— EXERCISE INSTRUCTIONS —
Every word of the data below has to be copied faithfully.
━━ STUDY MATERIAL
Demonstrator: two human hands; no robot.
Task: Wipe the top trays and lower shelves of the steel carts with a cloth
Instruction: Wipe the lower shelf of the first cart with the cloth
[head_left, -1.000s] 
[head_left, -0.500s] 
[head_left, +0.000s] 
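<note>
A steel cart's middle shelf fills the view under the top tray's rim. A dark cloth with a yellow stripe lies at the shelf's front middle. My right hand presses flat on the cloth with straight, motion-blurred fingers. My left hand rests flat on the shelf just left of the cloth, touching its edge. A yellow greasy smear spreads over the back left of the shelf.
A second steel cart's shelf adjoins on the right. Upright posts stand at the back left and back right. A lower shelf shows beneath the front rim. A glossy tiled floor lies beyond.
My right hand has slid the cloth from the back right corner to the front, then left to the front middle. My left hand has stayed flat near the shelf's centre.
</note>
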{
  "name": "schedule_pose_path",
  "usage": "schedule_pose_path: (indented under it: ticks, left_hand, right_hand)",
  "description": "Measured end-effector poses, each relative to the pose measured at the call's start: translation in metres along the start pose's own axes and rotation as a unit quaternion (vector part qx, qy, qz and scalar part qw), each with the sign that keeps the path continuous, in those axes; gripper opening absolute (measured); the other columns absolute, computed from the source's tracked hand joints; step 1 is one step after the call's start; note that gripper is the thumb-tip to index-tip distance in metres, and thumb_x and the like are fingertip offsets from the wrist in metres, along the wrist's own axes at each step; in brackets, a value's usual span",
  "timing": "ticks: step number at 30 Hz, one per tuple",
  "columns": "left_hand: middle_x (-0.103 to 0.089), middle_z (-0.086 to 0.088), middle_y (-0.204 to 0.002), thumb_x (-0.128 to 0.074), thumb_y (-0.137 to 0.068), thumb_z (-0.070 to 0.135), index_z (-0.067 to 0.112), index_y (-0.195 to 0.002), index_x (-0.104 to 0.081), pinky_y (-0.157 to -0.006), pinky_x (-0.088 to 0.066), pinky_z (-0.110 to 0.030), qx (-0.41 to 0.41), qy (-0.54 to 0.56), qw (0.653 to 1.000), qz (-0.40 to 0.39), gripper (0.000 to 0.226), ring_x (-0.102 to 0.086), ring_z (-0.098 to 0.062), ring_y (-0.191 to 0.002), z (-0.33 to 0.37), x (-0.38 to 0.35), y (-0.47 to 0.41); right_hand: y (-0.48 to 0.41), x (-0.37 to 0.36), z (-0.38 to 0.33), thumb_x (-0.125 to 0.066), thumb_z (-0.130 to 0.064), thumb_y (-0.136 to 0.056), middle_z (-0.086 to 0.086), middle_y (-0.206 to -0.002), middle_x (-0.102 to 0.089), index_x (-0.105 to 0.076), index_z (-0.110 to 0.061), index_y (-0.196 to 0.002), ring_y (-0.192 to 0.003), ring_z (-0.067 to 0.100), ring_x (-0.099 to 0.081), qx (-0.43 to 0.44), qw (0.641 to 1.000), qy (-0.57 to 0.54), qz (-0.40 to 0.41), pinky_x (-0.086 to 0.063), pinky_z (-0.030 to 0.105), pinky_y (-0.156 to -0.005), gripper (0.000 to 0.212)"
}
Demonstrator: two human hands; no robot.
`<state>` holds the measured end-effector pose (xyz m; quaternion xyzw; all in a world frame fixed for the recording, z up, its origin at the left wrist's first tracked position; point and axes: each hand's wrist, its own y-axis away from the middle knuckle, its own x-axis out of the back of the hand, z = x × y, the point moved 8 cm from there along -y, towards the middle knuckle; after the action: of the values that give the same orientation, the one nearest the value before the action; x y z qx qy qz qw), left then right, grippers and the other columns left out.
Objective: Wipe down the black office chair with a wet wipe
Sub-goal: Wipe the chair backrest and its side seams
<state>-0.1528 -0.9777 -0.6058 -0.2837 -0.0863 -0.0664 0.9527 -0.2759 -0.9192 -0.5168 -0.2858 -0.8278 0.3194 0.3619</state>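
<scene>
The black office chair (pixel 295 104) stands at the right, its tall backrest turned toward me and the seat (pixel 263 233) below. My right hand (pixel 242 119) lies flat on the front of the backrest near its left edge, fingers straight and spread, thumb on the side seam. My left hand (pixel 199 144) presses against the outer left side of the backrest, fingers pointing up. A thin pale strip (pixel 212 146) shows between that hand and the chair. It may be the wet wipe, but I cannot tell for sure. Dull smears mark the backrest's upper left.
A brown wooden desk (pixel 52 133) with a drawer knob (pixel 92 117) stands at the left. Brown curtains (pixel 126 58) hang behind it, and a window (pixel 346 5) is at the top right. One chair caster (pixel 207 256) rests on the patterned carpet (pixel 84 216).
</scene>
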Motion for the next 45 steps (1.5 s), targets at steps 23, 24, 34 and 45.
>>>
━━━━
— YOUR RESPONSE —
Demonstrator: two human hands; no robot.
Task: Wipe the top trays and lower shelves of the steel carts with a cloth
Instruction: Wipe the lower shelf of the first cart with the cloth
[head_left, -1.000s] 
[head_left, -0.500s] 
[head_left, +0.000s] 
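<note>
A steel cart's middle shelf fills the view under the top tray's rim. A dark cloth with a yellow stripe lies at the shelf's front middle. My right hand presses flat on the cloth with straight, motion-blurred fingers. My left hand rests flat on the shelf just left of the cloth, touching its edge. A yellow greasy smear spreads over the back left of the shelf.
A second steel cart's shelf adjoins on the right. Upright posts stand at the back left and back right. A lower shelf shows beneath the front rim. A glossy tiled floor lies beyond.
My right hand has slid the cloth from the back right corner to the front, then left to the front middle. My left hand has stayed flat near the shelf's centre.
</note>
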{
  "name": "schedule_pose_path",
  "usage": "schedule_pose_path: (indented under it: ticks, left_hand, right_hand)",
  "description": "Measured end-effector poses, each relative to the pose measured at the call's start: translation in metres along the start pose's own axes and rotation as a unit quaternion (vector part qx, qy, qz and scalar part qw), each with the sign that keeps the path continuous, in those axes; gripper opening absolute (measured); the other columns absolute, computed from the source's tracked hand joints; step 1 is one step after the call's start; note that gripper is the thumb-tip to index-tip distance in metres, and thumb_x and the like are fingertip offsets from the wrist in metres, along the wrist's own axes at each step; in brackets, a value's usual span",
  "timing": "ticks: step number at 30 Hz, one per tuple",
  "columns": "left_hand: middle_x (-0.103 to 0.089), middle_z (-0.086 to 0.088), middle_y (-0.204 to 0.002), thumb_x (-0.128 to 0.074), thumb_y (-0.137 to 0.068), thumb_z (-0.070 to 0.135), index_z (-0.067 to 0.112), index_y (-0.195 to 0.002), index_x (-0.104 to 0.081), pinky_y (-0.157 to -0.006), pinky_x (-0.088 to 0.066), pinky_z (-0.110 to 0.030), qx (-0.41 to 0.41), qy (-0.54 to 0.56), qw (0.653 to 1.000), qz (-0.40 to 0.39), gripper (0.000 to 0.226), ring_x (-0.102 to 0.086), ring_z (-0.098 to 0.062), ring_y (-0.191 to 0.002), z (-0.33 to 0.37), x (-0.38 to 0.35), y (-0.47 to 0.41); right_hand: y (-0.48 to 0.41), x (-0.37 to 0.36), z (-0.38 to 0.33), thumb_x (-0.125 to 0.066), thumb_z (-0.130 to 0.064), thumb_y (-0.136 to 0.056), middle_z (-0.086 to 0.086), middle_y (-0.206 to -0.002), middle_x (-0.102 to 0.089), index_x (-0.105 to 0.076), index_z (-0.110 to 0.061), index_y (-0.196 to 0.002), ring_y (-0.192 to 0.003), ring_z (-0.067 to 0.100), ring_x (-0.099 to 0.081), qx (-0.43 to 0.44), qw (0.641 to 1.000), qy (-0.57 to 0.54), qz (-0.40 to 0.41), pinky_x (-0.086 to 0.063), pinky_z (-0.030 to 0.105), pinky_y (-0.156 to -0.005), gripper (0.000 to 0.212)"
}
Demonstrator: two human hands; no robot.
`<state>` holds the measured end-effector pose (xyz m; quaternion xyzw; all in a world frame fixed for the recording, z up, its origin at the left wrist's first tracked position; point and axes: each hand's wrist, its own y-axis away from the middle knuckle, its own x-axis out of the back of the hand, z = x × y, the point moved 8 cm from there along -y, towards the middle knuckle; after the action: of the values that give the same orientation, the one nearest the value before the action; x y z qx qy qz qw), left then right, grippers and the other columns left out.
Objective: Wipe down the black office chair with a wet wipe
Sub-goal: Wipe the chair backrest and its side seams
<state>-0.1528 -0.9777 -0.6058 -0.2837 -0.0863 -0.0664 0.9527 -0.2759 -0.9192 -0.5168 -0.2858 -0.8278 0.3194 0.3619</state>
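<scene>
The black office chair (pixel 295 104) stands at the right, its tall backrest turned toward me and the seat (pixel 263 233) below. My right hand (pixel 242 119) lies flat on the front of the backrest near its left edge, fingers straight and spread, thumb on the side seam. My left hand (pixel 199 144) presses against the outer left side of the backrest, fingers pointing up. A thin pale strip (pixel 212 146) shows between that hand and the chair. It may be the wet wipe, but I cannot tell for sure. Dull smears mark the backrest's upper left.
A brown wooden desk (pixel 52 133) with a drawer knob (pixel 92 117) stands at the left. Brown curtains (pixel 126 58) hang behind it, and a window (pixel 346 5) is at the top right. One chair caster (pixel 207 256) rests on the patterned carpet (pixel 84 216).
</scene>
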Motion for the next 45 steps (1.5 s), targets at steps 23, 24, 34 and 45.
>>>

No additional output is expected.